**EXERCISE DETAILS**
Output only the stretch of the listing that starts at the line containing "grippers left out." and ends at the line containing "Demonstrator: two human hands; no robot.", reproduced exactly with both ends.

-- SUPPLIED DATA follows --

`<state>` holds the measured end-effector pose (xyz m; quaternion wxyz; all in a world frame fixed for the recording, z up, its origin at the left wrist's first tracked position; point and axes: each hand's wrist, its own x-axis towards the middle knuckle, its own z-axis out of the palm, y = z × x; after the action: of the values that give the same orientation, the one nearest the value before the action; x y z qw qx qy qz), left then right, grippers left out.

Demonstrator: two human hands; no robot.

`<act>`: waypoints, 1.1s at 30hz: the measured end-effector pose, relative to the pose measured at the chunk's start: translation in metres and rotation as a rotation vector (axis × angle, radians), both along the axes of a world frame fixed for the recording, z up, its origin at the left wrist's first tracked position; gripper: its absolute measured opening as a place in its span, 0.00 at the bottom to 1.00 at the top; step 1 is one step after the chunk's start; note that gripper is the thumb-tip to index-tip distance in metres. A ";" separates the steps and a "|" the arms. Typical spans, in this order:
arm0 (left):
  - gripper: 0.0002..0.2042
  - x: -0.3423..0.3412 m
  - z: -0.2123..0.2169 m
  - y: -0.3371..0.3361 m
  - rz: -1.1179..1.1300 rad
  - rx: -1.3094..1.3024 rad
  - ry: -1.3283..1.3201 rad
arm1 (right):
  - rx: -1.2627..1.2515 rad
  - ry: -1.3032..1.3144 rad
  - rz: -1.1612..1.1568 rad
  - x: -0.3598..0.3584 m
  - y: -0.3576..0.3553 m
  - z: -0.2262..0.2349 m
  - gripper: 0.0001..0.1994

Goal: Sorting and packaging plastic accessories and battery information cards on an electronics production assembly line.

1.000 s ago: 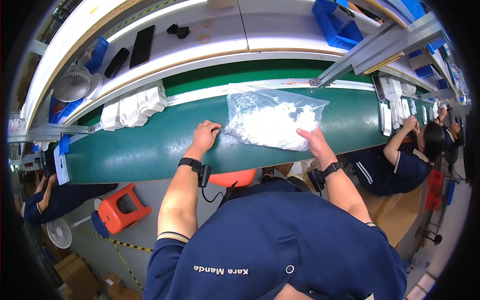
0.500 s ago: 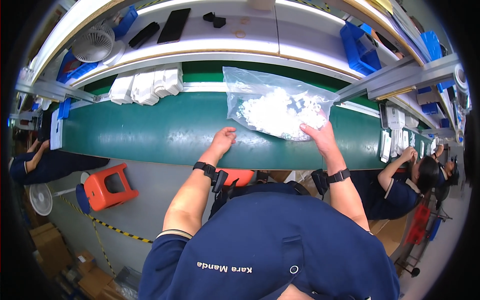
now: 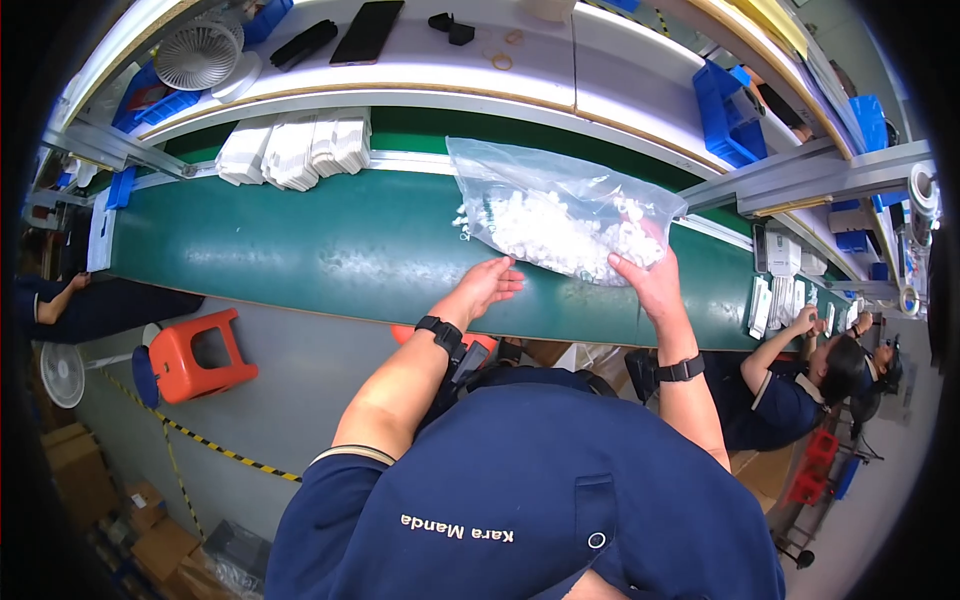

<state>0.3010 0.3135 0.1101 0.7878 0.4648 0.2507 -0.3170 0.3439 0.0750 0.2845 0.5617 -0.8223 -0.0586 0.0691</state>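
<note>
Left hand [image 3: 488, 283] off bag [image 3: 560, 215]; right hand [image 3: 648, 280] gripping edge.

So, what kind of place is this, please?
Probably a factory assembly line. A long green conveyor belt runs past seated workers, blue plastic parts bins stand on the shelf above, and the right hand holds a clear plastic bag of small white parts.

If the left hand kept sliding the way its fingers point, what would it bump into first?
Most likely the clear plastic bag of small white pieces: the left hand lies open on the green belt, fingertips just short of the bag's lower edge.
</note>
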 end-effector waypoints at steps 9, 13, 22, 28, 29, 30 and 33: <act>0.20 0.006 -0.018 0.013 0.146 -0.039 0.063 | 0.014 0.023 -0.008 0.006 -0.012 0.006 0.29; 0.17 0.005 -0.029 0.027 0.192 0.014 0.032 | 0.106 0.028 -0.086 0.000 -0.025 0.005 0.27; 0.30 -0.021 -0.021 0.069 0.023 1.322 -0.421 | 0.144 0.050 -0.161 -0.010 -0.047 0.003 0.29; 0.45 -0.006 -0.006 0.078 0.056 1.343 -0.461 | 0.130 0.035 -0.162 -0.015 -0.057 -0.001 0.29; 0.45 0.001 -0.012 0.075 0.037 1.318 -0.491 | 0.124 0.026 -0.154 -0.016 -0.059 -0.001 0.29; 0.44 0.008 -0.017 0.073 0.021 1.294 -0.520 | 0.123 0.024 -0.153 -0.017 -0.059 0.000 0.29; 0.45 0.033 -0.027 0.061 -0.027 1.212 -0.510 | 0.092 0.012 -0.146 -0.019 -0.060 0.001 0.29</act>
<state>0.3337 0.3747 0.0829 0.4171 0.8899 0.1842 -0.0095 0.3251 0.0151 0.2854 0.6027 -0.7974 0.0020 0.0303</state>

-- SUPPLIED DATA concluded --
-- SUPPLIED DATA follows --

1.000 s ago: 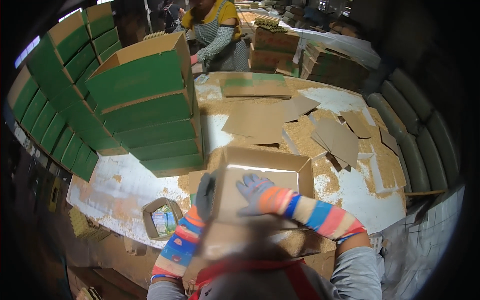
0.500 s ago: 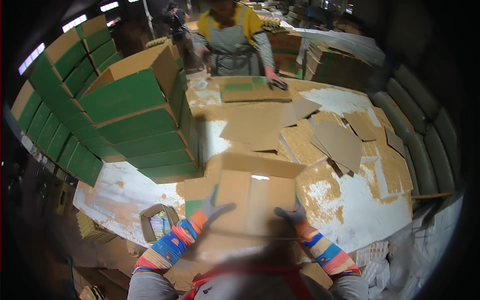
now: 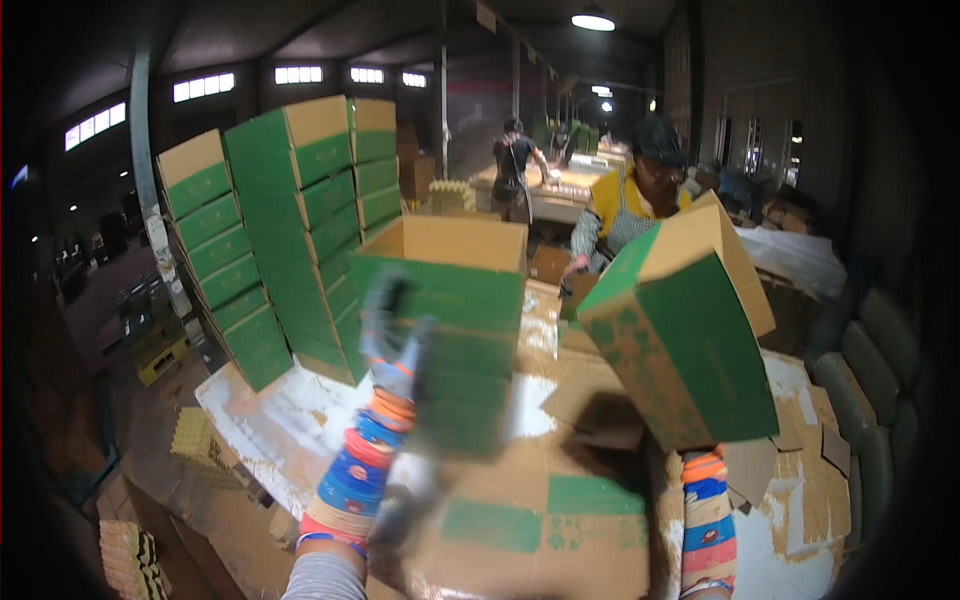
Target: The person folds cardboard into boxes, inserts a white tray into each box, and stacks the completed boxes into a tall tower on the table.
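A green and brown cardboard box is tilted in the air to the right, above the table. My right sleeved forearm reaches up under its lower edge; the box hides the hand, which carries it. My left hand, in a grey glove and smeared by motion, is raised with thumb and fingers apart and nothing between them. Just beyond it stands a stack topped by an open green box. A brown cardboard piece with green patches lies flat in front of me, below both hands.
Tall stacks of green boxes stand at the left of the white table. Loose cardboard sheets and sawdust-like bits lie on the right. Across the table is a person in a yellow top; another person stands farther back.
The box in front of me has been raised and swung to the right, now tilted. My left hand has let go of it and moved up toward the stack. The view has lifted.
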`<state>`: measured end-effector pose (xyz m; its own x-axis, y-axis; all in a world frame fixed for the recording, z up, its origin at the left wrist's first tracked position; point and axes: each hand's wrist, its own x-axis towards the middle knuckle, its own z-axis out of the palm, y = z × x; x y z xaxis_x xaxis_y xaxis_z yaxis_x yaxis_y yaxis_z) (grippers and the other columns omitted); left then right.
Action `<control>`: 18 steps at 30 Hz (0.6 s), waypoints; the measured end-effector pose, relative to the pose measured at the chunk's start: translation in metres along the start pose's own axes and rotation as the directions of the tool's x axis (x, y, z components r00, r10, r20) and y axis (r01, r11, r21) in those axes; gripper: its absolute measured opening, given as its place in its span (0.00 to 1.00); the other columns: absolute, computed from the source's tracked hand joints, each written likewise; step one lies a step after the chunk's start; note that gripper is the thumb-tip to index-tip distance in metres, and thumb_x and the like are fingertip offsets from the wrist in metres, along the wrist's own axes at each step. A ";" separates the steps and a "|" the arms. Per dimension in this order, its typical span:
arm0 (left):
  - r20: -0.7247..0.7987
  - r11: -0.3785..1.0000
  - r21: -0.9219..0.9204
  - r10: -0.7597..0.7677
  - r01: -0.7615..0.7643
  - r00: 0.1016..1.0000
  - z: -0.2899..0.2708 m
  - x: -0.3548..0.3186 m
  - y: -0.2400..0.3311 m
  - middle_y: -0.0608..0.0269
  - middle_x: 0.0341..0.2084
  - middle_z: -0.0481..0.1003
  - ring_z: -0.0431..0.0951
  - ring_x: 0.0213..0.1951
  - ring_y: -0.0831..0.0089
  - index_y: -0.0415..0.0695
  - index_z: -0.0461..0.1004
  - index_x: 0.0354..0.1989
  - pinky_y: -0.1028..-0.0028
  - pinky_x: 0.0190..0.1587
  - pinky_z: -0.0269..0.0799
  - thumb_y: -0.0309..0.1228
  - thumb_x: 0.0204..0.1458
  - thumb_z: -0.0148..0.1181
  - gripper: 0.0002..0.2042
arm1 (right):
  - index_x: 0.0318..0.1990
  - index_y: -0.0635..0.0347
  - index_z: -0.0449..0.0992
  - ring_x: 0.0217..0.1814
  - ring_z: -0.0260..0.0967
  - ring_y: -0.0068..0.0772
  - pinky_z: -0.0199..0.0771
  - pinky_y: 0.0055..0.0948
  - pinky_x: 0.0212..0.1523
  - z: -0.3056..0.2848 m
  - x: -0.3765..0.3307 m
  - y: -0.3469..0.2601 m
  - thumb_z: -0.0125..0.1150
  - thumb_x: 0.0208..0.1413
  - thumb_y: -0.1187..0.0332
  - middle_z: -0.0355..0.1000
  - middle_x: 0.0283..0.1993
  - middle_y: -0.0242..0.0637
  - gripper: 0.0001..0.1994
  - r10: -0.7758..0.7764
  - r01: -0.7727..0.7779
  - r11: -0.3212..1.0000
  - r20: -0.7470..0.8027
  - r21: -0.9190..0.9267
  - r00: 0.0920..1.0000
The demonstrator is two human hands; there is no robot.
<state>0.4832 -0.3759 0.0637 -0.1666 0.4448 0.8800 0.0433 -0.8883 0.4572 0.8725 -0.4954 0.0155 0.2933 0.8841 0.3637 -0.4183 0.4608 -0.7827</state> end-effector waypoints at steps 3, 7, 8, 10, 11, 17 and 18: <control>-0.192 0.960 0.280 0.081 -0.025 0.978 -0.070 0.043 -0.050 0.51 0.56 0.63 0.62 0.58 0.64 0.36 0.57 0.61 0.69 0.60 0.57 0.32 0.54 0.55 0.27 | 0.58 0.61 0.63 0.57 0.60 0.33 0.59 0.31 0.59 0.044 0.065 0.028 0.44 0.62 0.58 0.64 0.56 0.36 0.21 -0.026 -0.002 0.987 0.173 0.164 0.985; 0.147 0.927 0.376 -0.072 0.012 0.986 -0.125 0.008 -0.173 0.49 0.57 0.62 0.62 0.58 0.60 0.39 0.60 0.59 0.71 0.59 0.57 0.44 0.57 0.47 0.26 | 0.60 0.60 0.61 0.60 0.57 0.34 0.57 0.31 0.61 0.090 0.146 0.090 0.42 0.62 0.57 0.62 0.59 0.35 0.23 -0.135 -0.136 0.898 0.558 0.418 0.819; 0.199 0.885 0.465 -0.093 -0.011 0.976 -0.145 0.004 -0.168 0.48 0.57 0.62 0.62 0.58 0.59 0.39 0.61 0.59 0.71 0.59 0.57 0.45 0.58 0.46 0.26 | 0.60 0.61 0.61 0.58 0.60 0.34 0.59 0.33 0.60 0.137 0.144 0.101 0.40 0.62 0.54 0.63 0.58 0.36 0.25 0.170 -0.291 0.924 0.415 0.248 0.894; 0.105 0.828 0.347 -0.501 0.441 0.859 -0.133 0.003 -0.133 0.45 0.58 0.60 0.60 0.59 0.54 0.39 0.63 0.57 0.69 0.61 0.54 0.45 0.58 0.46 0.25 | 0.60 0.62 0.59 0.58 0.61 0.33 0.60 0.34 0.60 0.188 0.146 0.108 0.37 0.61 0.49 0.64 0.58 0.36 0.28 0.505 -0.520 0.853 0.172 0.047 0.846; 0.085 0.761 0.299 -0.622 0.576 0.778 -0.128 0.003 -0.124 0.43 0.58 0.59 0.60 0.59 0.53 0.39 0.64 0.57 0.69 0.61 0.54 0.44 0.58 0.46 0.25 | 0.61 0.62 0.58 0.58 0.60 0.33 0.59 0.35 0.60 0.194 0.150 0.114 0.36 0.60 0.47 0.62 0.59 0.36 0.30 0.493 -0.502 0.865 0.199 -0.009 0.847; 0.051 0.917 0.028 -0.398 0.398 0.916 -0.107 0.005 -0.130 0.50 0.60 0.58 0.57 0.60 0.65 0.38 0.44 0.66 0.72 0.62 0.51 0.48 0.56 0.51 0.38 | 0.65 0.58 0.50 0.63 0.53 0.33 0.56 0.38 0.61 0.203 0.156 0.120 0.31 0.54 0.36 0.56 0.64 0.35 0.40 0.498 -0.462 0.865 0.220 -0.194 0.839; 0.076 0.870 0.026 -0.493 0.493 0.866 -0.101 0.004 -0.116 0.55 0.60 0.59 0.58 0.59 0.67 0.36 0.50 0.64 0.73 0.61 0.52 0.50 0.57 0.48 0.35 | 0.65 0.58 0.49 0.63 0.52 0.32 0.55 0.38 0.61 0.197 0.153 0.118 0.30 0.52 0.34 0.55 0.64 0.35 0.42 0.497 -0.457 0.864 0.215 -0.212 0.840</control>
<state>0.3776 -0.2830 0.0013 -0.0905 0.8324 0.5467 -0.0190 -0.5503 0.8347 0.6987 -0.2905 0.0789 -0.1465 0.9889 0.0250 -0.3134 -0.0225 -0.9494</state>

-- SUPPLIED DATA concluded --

**OUTPUT OF THE TASK**
`<state>` holds the measured end-effector pose (xyz m; quaternion wxyz; all in a world frame fixed for the recording, z up, its origin at the left wrist's first tracked position; point and axes: each hand's wrist, its own x-axis towards the middle knuckle, its own z-axis out of the palm, y = z × x; after the action: of the values that give the same orientation, the one nearest the value before the action; x y z qw qx qy qz), left then right, grippers left out.

Demonstrator: two human hands; no robot.

Nothing remains to be added to the output.